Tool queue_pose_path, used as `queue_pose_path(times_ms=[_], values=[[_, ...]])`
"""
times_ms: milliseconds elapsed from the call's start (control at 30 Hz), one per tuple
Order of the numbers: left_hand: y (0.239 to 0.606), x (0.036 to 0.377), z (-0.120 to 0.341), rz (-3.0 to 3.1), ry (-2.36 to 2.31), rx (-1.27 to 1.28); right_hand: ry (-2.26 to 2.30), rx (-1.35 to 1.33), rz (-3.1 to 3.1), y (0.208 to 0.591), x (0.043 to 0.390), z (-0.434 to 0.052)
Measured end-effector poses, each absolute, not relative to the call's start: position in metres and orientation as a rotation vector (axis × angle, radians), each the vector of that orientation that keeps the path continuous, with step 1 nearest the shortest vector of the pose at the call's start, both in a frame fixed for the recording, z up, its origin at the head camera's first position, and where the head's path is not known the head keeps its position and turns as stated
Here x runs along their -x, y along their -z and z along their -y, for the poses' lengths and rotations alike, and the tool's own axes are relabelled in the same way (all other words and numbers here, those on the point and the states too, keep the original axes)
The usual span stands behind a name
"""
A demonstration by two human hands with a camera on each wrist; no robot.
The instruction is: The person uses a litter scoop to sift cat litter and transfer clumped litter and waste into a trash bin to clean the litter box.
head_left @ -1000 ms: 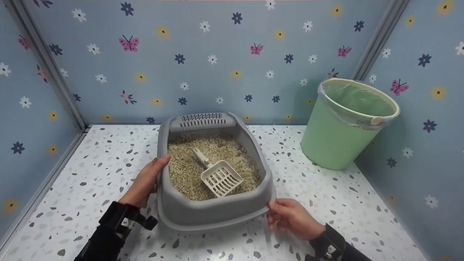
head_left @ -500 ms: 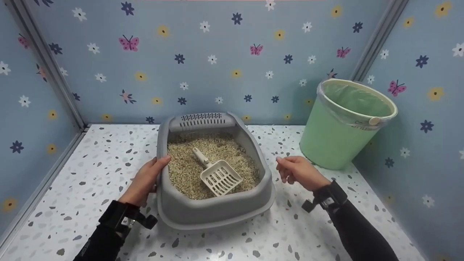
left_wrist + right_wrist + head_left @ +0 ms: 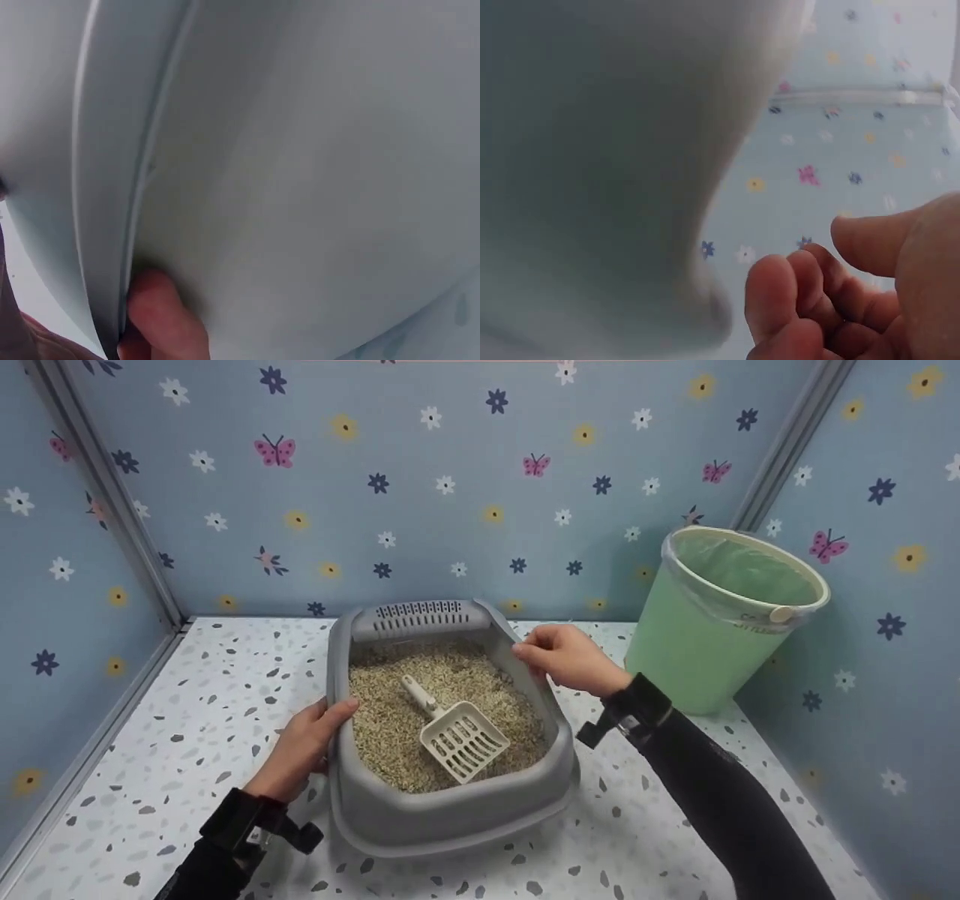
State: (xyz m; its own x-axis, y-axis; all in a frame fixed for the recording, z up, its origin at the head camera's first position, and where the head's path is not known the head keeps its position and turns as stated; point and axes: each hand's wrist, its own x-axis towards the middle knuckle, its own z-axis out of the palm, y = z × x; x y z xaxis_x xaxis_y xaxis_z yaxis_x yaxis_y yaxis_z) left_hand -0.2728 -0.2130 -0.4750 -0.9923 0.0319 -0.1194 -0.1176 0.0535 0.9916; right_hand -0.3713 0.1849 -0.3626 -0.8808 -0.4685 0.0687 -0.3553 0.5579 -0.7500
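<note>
A grey litter box [image 3: 450,817] filled with tan litter [image 3: 397,735] stands in the middle of the head view. On the litter lies a cream slotted scoop [image 3: 463,739], its handle pointing away to the back left. My left hand [image 3: 300,746] grips the box's left rim, thumb over the top. In the left wrist view its fingertips [image 3: 169,311] press against the box's outer side. Beside the box's right rim, towards the back, hovers my right hand [image 3: 574,660]. The right wrist view shows its fingers loosely curled, the thumb apart, nothing held, and a gap to the box wall.
A green bin [image 3: 690,637] with a clear liner stands at the back right, close to the right arm. Flowered blue panels [image 3: 450,532] enclose the back and both sides. The white speckled tabletop [image 3: 225,720] lies under everything.
My right hand has left the box's front right corner and moved back along its right side to the rear rim. The box has shifted slightly towards me; my left hand keeps its grip.
</note>
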Motion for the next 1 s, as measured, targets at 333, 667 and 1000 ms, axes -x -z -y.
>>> queue_pose_path(times_ms=[333, 667, 1000], values=[[0.475, 0.248, 0.217, -2.203, -2.056, 0.028, 0.406, 1.145, -2.556, 0.323, 0.366, -0.126], [0.474, 0.237, 0.218, -2.236, -1.986, -0.021, -0.449, 1.711, -2.492, 0.368, 0.363, -0.056], [0.475, 0.238, 0.219, -2.277, -1.916, -0.04, -1.23, 2.139, -2.307, 0.418, 0.365, -0.03]])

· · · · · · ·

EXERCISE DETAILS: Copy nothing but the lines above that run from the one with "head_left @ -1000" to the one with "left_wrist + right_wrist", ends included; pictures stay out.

RESPONSE TO THIS TASK:
head_left @ -1000 ms: 
head_left @ -500 ms: 
left_wrist + right_wrist + head_left @ +0 ms: 

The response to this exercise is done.